Uploaded by TheIntegralCALC on 26.06.2012

Transcript:

Today we’re going to talk about some different techniques we can use to calculate integrals.

Some integrals, like those of simple polynomial functions, are easy to calculate. In the last

video of this series we talked about how to reverse the Power Rule to calculate the integrals

of these types of functions. But sometimes this isn't enough. If you're not able to calculate

an integral given the function's original form, you'll need to try some other techniques

to simplify your function, or break it into pieces that are easier to integrate. In general,

you should try the following methods in the following order when you get stuck on an integral

problem: 1. u-substitution

2. integration by parts 3. partial fractions

As you become more comfortable with solving integral problems, you'll get better at identifying

quickly which method you should use, and you can skip right to integration by parts, or

partial fractions. Keep in mind that there are other methods beyond these three for solving

integrals. For now, we'll review only these three in more detail, but once you master

these you should check out integration of exponential, logarithmic, and trigonometric

functions. U-Substitution is a great method to try before

the others because it's usually the easiest and fastest method.
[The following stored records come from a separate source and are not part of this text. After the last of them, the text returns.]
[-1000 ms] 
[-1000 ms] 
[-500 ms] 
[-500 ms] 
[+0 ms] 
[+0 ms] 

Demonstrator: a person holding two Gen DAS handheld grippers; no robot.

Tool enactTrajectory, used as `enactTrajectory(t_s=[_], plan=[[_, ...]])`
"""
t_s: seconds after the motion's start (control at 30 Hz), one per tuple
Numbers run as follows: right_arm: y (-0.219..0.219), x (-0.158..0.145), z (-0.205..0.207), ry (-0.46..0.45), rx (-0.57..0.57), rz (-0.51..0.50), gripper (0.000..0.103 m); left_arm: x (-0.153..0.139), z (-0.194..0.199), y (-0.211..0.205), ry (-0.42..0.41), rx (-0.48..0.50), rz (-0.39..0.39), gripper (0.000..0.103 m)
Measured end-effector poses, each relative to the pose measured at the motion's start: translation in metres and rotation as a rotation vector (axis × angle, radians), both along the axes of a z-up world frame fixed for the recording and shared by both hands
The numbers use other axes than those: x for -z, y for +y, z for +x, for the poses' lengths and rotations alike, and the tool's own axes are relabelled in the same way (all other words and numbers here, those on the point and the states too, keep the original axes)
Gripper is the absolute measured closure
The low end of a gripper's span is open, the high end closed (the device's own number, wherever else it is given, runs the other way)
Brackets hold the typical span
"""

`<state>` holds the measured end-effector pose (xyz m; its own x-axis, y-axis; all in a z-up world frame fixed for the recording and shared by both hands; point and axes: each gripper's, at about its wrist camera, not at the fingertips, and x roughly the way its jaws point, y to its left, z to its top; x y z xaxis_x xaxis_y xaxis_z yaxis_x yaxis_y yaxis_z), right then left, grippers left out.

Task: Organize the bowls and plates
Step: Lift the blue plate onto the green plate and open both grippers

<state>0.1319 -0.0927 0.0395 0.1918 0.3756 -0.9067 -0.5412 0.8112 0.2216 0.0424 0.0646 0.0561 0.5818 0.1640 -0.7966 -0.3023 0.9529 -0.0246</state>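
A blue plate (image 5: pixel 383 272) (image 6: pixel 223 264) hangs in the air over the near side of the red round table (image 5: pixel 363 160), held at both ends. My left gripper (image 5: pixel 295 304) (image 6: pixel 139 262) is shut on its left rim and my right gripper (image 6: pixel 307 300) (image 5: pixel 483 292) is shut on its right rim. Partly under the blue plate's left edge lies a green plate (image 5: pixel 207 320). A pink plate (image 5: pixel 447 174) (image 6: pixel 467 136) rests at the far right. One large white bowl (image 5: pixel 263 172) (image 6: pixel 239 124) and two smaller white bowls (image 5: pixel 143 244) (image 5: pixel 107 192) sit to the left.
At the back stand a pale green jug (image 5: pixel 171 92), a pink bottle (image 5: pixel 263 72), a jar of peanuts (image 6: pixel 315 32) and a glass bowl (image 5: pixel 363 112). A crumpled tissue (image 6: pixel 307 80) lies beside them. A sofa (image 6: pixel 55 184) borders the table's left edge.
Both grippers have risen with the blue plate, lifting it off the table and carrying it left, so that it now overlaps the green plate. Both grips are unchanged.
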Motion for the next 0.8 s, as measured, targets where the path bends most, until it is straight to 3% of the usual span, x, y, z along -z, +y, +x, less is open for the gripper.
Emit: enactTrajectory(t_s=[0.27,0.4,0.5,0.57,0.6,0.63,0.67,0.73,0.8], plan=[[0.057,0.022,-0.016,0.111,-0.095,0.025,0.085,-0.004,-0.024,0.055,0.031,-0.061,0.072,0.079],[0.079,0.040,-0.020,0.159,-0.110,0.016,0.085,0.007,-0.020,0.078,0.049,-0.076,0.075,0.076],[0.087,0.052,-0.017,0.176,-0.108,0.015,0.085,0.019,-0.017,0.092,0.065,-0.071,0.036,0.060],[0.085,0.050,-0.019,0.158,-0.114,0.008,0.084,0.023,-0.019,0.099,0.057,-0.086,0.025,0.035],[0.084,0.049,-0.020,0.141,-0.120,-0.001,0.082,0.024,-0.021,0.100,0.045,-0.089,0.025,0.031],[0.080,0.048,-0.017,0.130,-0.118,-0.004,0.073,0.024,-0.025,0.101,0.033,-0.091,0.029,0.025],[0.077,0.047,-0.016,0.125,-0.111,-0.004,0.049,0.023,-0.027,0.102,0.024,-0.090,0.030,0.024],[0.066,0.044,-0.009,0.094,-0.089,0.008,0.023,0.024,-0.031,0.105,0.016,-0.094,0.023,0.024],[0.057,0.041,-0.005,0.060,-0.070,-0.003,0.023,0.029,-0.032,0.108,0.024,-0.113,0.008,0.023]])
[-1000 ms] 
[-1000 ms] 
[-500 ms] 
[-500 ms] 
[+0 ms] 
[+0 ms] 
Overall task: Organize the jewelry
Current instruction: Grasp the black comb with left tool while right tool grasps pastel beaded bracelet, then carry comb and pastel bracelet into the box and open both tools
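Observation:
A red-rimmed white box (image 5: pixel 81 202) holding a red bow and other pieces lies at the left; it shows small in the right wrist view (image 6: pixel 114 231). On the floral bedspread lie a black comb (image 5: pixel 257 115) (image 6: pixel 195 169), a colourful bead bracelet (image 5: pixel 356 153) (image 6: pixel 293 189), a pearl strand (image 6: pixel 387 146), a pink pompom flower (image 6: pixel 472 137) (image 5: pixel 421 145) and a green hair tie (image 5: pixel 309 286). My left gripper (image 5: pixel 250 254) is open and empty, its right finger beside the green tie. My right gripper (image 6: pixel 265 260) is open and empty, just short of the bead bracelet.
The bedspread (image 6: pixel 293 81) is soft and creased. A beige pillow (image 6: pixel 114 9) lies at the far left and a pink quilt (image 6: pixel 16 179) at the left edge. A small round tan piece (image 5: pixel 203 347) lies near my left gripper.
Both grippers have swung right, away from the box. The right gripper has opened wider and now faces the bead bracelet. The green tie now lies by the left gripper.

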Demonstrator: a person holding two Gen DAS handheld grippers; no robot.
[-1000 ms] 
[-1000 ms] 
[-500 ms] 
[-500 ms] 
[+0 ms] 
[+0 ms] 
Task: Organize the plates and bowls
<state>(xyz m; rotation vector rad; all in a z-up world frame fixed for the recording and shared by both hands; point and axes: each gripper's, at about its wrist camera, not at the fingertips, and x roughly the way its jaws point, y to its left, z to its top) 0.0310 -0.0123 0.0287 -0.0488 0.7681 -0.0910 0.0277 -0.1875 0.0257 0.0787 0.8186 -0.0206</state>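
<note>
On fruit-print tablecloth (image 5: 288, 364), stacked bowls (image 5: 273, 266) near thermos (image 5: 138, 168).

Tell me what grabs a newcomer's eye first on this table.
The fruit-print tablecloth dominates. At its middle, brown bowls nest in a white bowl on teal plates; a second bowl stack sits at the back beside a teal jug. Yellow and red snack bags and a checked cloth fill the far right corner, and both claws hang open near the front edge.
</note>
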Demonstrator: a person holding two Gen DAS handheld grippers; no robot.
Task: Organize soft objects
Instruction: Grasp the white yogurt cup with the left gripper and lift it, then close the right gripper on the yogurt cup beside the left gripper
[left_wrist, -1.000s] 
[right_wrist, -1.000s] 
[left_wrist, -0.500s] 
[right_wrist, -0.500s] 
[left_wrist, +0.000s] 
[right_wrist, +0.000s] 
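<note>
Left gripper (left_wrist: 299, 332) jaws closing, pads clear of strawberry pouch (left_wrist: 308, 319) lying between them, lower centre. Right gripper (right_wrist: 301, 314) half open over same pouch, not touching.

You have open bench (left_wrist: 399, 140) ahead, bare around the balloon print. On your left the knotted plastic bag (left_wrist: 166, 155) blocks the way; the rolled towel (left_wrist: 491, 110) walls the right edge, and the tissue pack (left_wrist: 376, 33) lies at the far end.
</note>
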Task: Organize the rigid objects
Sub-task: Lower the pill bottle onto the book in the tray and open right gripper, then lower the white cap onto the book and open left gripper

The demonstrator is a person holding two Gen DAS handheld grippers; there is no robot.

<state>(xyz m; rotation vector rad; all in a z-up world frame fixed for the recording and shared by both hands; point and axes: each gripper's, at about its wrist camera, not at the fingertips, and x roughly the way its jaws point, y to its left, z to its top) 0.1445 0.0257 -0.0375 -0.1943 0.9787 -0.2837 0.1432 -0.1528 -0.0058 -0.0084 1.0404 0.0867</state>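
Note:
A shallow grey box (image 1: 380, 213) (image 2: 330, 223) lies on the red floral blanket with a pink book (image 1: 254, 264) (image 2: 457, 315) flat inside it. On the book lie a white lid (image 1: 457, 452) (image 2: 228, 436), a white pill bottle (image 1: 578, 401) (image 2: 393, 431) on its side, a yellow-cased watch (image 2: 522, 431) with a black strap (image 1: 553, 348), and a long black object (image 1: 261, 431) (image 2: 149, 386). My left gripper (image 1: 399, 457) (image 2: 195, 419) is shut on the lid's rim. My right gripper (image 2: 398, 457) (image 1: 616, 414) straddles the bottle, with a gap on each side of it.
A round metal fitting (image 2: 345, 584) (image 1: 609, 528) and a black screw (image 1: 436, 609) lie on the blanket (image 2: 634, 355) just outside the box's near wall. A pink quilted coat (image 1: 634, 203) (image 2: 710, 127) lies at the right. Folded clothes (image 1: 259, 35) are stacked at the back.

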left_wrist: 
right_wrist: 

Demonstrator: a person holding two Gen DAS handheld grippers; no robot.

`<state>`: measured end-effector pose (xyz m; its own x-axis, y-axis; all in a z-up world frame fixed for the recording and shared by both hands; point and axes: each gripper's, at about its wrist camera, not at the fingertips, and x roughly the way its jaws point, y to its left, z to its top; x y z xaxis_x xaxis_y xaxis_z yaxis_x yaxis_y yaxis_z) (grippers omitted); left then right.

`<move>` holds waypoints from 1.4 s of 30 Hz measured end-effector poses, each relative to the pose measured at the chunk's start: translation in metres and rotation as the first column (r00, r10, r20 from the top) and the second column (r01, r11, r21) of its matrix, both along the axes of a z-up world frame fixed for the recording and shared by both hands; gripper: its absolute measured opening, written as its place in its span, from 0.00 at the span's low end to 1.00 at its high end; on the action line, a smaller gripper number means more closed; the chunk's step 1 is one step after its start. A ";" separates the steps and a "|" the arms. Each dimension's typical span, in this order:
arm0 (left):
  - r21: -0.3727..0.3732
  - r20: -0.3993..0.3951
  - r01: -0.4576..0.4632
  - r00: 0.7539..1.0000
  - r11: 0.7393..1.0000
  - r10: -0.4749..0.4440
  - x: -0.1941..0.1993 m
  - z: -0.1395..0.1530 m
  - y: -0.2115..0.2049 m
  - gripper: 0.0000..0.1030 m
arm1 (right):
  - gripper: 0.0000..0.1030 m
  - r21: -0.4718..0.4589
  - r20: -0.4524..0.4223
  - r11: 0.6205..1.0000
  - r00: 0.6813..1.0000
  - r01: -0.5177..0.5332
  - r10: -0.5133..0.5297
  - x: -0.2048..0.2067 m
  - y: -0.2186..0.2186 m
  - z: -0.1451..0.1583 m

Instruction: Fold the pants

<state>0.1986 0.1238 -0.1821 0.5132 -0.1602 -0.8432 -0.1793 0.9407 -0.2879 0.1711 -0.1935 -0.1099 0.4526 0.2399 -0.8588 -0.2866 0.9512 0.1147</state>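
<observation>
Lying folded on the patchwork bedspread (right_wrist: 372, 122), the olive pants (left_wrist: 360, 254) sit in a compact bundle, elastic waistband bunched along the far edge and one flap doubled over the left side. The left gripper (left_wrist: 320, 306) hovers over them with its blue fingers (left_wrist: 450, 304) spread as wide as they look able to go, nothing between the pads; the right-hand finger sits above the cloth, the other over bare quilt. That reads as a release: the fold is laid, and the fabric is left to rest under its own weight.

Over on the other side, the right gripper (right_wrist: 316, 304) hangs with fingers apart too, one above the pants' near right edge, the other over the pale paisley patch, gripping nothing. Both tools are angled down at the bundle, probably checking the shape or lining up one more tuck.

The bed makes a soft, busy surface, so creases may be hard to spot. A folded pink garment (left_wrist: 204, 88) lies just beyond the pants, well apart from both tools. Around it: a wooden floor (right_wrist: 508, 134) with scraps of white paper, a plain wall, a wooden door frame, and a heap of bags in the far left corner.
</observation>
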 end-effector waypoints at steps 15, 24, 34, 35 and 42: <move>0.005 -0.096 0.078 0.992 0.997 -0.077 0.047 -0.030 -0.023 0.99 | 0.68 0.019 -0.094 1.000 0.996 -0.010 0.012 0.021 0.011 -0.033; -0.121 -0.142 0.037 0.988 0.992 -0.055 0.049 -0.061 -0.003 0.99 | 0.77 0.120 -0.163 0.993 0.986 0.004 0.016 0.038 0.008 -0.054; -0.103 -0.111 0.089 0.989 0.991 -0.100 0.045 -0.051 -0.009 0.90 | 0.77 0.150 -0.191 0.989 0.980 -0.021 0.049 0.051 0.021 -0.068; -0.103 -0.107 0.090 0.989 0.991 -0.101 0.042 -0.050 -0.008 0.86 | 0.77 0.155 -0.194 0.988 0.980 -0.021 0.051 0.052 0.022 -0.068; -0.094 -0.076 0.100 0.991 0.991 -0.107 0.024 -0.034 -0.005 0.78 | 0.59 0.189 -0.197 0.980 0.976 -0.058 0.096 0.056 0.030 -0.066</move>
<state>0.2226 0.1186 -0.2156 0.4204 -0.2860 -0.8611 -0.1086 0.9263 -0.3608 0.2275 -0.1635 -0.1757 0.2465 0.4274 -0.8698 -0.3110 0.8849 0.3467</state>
It allows you to take a complicated piece of your integral, and call it u, thereby simplifying

the integral significantly. To perform a u-substitution, you need to identify u, then take the derivative

of u, which you'll call du. Remember that you have to include a dx when you calculate

du. It's usually easy to remember this because you have to solve your du equation for dx

before you can substitute into your equation, putting in u and du. If u-substitution was

the right method to choose, and if you've done your substitutions correctly, you should

now have either gotten rid of all your x's, or be able to cancel out any that remain,

leaving you with only u's in your function. From here, you should be able to calculate

the integral easily. You know you've got a great candidate for

a u-substitution problem if you can see two terms that are off by one degree. For example,

you've got x and x^2, x^2 and x^3, x^3 and x^4, etc. Even ln(x) and x. The reason these

are good candidates is because, if you set u equal to the higher degree term, and then

you calculate du, you'll see that by taking the derivative, du will include the lower

degree term, which means that, after substituting back into your integral, you might be able

to cancel your lower degree terms. To use integration by parts, you're looking

for a function you can easily break down into two pieces. These two pieces should be multiplied

together in your original function. Ideally, you want one of the pieces to have a derivative

that is significantly simpler than the original piece. By simpler, we usually mean something

of a lower degree. For example, the derivative of x is 1, which is much simpler than x. So,

for example, if you're asked to integrate the function xsinx, you should immediately

think of integration by parts, because you have two functions that are multiplied together,

x and sinx, and one of those parts, x, becomes much simpler when you take its derivative.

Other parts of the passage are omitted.